— WHAT TO DO —
Copy out the whole listing exactly as written, leaving the pictures behind.
PROVIDED DATA Start Marker
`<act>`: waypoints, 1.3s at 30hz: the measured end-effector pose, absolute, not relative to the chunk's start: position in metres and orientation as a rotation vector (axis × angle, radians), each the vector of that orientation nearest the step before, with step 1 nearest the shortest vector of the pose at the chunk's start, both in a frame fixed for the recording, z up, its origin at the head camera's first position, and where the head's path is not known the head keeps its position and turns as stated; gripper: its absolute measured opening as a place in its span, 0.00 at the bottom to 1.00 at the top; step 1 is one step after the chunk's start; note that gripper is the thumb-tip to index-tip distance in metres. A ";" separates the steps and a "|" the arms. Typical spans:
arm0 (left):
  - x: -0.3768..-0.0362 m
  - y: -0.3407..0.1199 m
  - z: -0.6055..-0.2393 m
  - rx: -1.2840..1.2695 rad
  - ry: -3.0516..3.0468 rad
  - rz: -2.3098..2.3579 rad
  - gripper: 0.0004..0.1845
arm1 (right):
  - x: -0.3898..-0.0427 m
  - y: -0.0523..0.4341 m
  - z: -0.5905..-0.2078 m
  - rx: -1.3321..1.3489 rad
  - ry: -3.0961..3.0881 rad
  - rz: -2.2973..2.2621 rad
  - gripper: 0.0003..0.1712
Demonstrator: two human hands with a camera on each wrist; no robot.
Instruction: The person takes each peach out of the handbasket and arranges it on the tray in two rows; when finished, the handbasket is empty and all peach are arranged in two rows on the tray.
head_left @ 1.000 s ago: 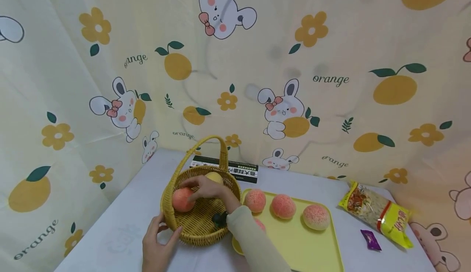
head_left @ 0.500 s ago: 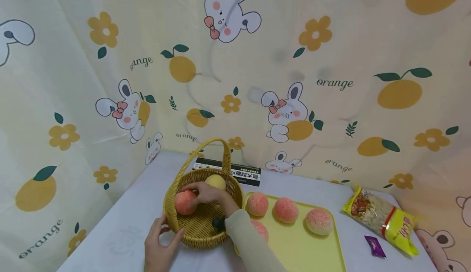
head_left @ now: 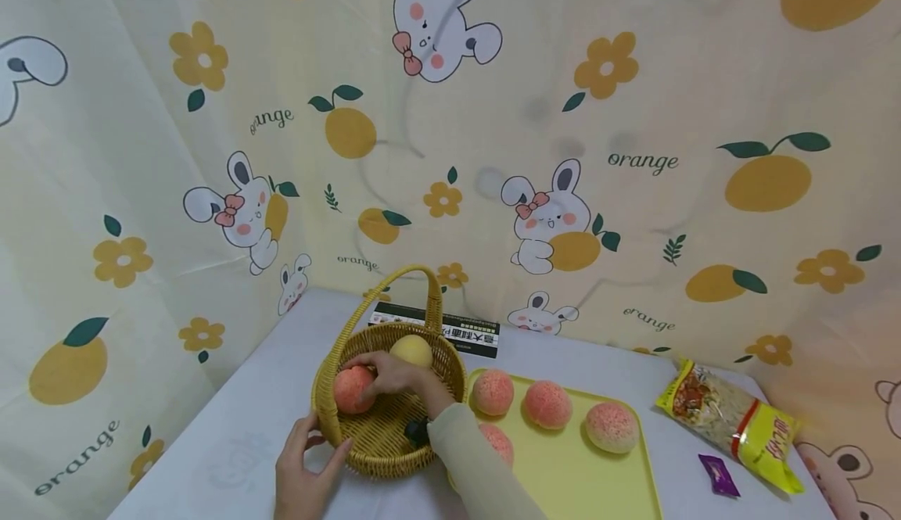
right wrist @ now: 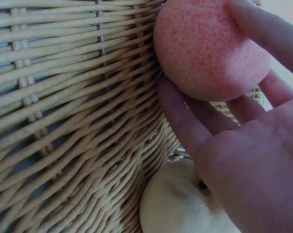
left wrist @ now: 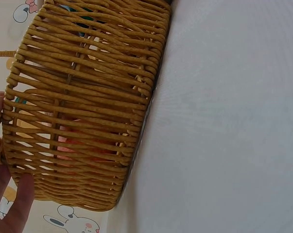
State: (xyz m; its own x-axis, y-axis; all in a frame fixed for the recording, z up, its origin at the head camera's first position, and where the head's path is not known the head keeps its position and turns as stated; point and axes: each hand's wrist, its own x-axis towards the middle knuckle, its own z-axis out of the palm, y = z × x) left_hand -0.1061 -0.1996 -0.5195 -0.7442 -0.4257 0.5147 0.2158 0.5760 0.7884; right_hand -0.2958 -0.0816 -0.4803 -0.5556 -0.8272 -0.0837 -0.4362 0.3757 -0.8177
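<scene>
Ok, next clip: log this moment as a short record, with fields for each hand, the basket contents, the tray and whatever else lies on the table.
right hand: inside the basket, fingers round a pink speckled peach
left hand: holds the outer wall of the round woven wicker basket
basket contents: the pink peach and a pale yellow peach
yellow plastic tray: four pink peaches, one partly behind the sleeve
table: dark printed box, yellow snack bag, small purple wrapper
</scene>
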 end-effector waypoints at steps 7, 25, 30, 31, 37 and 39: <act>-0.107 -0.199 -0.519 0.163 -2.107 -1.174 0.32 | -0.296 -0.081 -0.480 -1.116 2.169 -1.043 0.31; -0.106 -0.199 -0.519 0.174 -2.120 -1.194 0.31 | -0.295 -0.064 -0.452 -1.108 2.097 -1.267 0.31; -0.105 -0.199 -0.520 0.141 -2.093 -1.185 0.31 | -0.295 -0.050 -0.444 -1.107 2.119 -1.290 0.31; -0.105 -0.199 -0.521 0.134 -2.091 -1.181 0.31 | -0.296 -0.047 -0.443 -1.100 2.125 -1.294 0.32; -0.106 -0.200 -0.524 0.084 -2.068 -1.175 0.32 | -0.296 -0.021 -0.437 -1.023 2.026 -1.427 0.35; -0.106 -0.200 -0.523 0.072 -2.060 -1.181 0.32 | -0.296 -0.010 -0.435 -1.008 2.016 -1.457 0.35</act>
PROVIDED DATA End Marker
— YOUR SOLUTION —
`<act>`: waypoints, 1.3s at 30hz: the measured end-effector pose, absolute, not relative to the chunk's start: position in metres and orientation as a rotation vector (axis × angle, radians), each the vector of that orientation nearest the step before, with step 1 nearest the shortest vector of the pose at the chunk's start, both in a frame fixed for the recording, z up, its origin at the head camera's first position, and where the head's path is not known the head keeps its position and turns as stated; gripper: its absolute measured opening as a place in its span, 0.00 at the bottom to 1.00 at the top; step 1 is one step after the chunk's start; note that gripper is the thumb-tip to index-tip distance in metres. A ";" separates the steps and a "|" the arms. Typical spans:
arm0 (left):
  - x: -0.3768..-0.0362 m
  - y: -0.3407..0.1199 m
  - z: -0.6055..-0.2393 m
  - rx: -1.2840..1.2695 rad
  - ry: -3.0516..3.0468 rad
  - rz: -2.3098..2.3579 rad
  - gripper: 0.0004..0.1845
arm1 (right):
  - x: -0.3898..-0.0427 m
  - y: -0.0523..0.4341 m
  - z: -0.5905..-0.2078 m
  - rx: -1.3321..1.3489 rad
  - ry: -3.0961..3.0881 rad
  - rz: -2.2973..2.2621 rad
  - gripper: 0.0003..0.1712
Demonstrator: two human hands with a camera on each wrist; no robot.
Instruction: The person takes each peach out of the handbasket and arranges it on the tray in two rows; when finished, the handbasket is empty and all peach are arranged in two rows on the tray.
head_left @ 1.000 s ago: 
head_left @ 0.500 s ago: 
head_left @ now: 
right wrist @ now: 
left wrist @ now: 
State: (xyz m; its own x-axis, y-axis; all in a frame fixed for the recording, z up, its origin at the head camera's first position, and where the head's path is not known the head keeps its position and turns as stated; point and axes: each hand's wrist, its own x-axis towards the middle knuckle, its own z-axis out of the palm, y = z × x) left_hand -0.1061 -0.1996 -0.5195 -0.7442 -0.4257 0.5147 0.2158 0.5760 0.7884; right_hand -0.2958 -0.0816 -0.4803 -0.5556 -0.8272 -0.0837 -0.4362 0.3757 -0.8177
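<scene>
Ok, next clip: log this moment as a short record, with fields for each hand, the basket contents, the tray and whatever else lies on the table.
right hand: inside the basket, fingers round a pink speckled peach
left hand: holds the outer wall of the round woven wicker basket
basket contents: the pink peach and a pale yellow peach
yellow plastic tray: four pink peaches, one partly behind the sleeve
table: dark printed box, yellow snack bag, small purple wrapper
</scene>
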 end-effector waypoints at steps 7, 25, 30, 31, 37 and 39: <act>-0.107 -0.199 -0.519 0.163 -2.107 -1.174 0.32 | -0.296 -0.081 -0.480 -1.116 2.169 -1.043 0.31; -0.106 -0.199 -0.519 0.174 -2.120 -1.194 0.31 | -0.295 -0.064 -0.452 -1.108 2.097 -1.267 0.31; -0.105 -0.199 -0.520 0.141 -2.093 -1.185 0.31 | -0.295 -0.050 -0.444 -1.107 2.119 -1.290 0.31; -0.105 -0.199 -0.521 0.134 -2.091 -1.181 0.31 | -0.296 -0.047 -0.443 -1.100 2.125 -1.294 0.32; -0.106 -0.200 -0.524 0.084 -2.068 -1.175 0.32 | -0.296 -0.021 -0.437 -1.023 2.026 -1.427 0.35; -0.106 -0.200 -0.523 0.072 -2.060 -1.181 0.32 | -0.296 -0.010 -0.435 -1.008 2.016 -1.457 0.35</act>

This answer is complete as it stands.